Provision of end-to-end QoE. The success of many mobile services derives particularly from a usercentered approach, aimed at designing the whole process of content production, service activation, content consumption, service management and updating. From these considerations it follows that the management of Quality of Experience (QoE) is undoubtedly a crucial dimension for the deployment of successful future services. While QoE is straightforward to understand, it is extremely complex to implement in real systems, since many interdependent variables affect the QoE, spanning multidisciplinary areas including multimedia signal processing, communications, computer networking, economics, psychology and sociology. Similarly, IoT communications is typically a component of a distributed control system, where sensors and actuators communicate for coordination and control purposes. This imposes further constraints on latency and reliability, but more importantly, communication rate is not the appropriate performance metric any more; and the system has to be designed to minimize an end-to-end performance metric (that is, a QoE for machine-type applications), such as the end-to-end quality of the estimated sensor measurements, or the success of the underlying control goal. Under such end-to-end performance metrics, which involve a number of system parameters, the highly structured and layered network architectures we have today are extremely suboptimal, and completely novel communication and networking algorithms are needed. 

Cross-layer techniques for massively many low bandwidth machinetype communications (MTC). There will be many scenarios in 5G networks where the data size of each individual transmission is small, going down to several bytes. Under such extremely low data payloads, the cost of sending metadata (control information) in the packets becomes very significant. This calls for the revision of the basic principles that are used to packetize the data and accounting for the resources used for overhead (channel estimation and metadata).

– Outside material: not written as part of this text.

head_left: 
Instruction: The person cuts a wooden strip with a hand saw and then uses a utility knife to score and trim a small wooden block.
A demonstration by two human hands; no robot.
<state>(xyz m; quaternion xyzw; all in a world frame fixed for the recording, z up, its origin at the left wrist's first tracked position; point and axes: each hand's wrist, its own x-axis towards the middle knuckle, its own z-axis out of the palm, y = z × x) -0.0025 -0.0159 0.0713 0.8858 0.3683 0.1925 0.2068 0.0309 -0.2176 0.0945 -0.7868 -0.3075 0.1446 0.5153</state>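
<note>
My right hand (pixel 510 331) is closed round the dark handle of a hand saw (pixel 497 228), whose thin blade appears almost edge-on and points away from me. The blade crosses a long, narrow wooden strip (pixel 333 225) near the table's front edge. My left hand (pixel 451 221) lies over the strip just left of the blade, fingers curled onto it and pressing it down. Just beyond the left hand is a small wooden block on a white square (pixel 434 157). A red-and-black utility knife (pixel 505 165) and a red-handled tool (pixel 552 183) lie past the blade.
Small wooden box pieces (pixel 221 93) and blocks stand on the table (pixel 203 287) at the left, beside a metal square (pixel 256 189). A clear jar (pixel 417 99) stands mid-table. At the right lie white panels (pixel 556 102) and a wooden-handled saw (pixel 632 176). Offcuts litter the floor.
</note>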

Furthermore, some of the emerging MTC applications, such as industrial automation, require highly reliable transmission with very stringent latency constraints. This requires the information-theoretic machinery for transmission of short packets as a benchmark to see what kind of reliability/latency guarantees is possible to provide. Methodologically, there is a need for optimized design that uses much tighter coupling between the data and control planes.